Enter a phrase (q to quit): catch an exception
Predition: Blueprints 97.01%

Enter a phrase (q to quit): the norm of a vector
Predition: Quick Steep Climb 98.16%

Enter a phrase (q to quit): q
Bye!

Advice

Unless you have good reason not to, do the following things:

Store your 2+ divided-corpora in different files, with different filenames. (You can, of course, also leave your original undivided corpus where it's at for future use.)
Also store an abbreviated version of each divided-corpus (perhaps 1-5% of the full size) so that while you're programming and debugging, it doesn't take forever every time you run your program. You can switch back to use the full divided-corpora when you're in the final stages before submission.
Use a dictionary for each divided-corpus, to count how many times each word appears in that corpus.
Use the spaCy tokenizer, just as you did for homework 2.
Call .strip() and .lower() on each token before you put it in your dictionary, so that you ignore whitespace and capitalization.
Since you have each divided-corpus all in its own file, there really isn't a meaningful "prior." So ignore this.
Use Laplace smoothing.
Ignore any word of the user's phrase that doesn't appear in either corpus, of course.
Instead of multiplying probabilities, add the logs of the probabilities.
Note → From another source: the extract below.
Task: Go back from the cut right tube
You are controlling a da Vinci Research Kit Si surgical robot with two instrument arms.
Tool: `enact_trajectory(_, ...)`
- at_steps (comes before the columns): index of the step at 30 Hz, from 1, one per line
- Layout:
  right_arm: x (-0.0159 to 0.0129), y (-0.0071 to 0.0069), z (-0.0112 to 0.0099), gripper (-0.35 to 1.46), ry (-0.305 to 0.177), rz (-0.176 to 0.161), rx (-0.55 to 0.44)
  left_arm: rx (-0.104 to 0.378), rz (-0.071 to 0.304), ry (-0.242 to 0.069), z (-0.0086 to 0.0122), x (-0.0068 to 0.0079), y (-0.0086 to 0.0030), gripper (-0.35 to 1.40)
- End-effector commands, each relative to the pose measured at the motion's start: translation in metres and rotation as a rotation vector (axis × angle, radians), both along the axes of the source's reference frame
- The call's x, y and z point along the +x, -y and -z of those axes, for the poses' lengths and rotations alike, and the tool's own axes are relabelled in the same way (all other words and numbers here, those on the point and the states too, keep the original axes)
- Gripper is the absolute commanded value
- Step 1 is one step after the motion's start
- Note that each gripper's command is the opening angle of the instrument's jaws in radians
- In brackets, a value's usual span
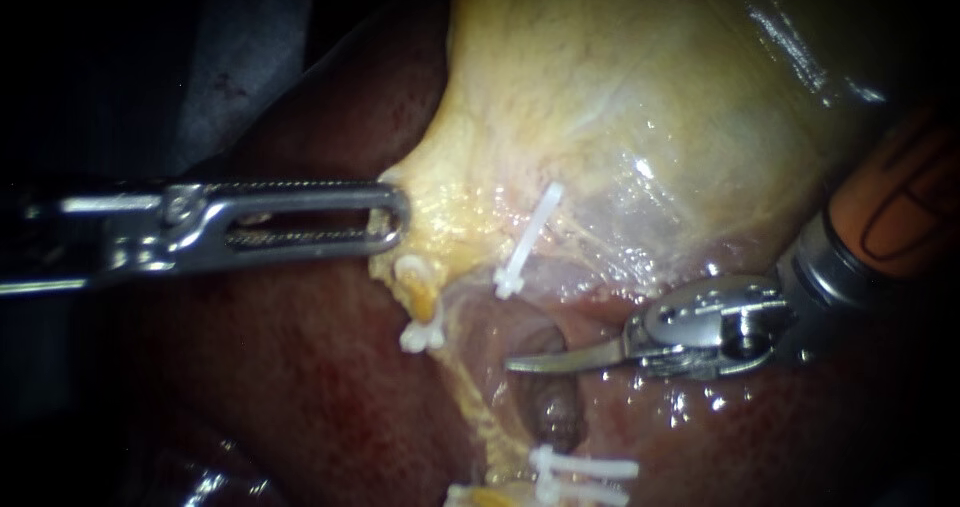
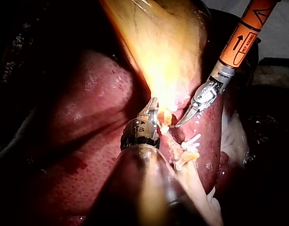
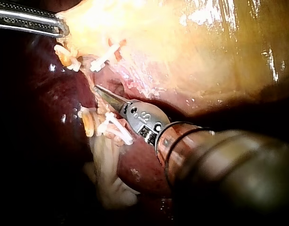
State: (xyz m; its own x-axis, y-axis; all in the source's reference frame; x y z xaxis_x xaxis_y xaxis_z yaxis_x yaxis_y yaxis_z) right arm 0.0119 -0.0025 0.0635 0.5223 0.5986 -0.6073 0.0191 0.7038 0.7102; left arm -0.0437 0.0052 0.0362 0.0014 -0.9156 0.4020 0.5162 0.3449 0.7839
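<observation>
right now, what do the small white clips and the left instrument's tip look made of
Small white clips: probably plastic, opaque and matte, no glint. Left instrument's slotted silver tip, holding the pale yellow gallbladder: polished metal, judging by bright mirror-like highlights.

Pale yellow gallbladder (image 1: 650, 87), dark red liver (image 1: 300, 387), white clips (image 1: 527, 239), orange-banded silver right instrument (image 1: 515, 365)
</observation>
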Motion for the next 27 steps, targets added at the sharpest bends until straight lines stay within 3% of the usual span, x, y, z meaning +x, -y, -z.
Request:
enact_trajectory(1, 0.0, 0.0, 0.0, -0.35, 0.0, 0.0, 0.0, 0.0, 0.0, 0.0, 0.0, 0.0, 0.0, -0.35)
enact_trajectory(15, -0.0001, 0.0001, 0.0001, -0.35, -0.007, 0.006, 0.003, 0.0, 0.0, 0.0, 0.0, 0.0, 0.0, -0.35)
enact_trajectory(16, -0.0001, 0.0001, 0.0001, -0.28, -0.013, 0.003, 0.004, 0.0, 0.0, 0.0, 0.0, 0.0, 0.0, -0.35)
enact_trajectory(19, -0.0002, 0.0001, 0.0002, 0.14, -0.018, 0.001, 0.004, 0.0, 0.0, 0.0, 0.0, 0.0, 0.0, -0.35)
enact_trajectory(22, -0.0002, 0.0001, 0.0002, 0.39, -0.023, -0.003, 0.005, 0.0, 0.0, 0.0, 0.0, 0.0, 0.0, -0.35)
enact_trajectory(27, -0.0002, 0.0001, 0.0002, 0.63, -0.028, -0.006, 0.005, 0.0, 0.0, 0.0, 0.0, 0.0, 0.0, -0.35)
Then, convert your final log-probability back to a regular-probability before printing.

Requirements

Rubric

Feature	Points
Dividing your corpus intelligently into 2+ subsets	5XP
A Python program that gives no errors when run	5XP
Normalizing the corpora appropriately (I think you'll agree that this at least includes reasonable tokenization and case-folding)	5XP
Building dictionaries (or other data structure(s)) to hold the word counts of your divided corpora	10XP
Prompting repeatedly for user-generated sentences/phrases	5XP
Prediction using the Naïve Bayes algorithm	10XP

Turning it in

The complete submission for this assignment will consist of a tarball (.tar.gz) or zip file (.zip) with the following contents:

Your Python program, in a file called yourumwuserid_naive.py. (Please replace "yourumwuserid" with your actual UMW user ID. For instance, "jsmith19_naive.py" would be an appropriate name. Please do not deviate from this naming convention in any way. Please do not get clever, or creative, or include capital letters, or change the file extension, or omit the underscore, or replace the underscore with a hyphen, or anything else counter to the above instructions. Please name your files exactly as above. Thanks.)
Each of your divided-corpora in its own file, whose names should be hardcoded in your .py file so that when I run it, it finds its corpora in the current directory.

To turn it in, send me an email with subject line "DATA 470 Homework #3 turnin," and with your tarball or zip file included as an attachment. In the body of the email, describe what criteria you used to divide your corpus into multiple divided-corpora (i.e., what each of your divided-corpora represents.) Also type three (or more) interesting phrases/sentences, and their predicted probabilities, that you discovered during testing: one that was strongly reminiscent of one divided-corpus, one that was strongly reminiscent of a different divided-corpus, and one that was very close to the line.

(If you don't know how to create a tarball or zip file, google "how to create a tarball" or "how to create a zip file" for help.)

Getting help

Come to office hours, or send me email with subject line "DATA 470 Homework #3 help!!"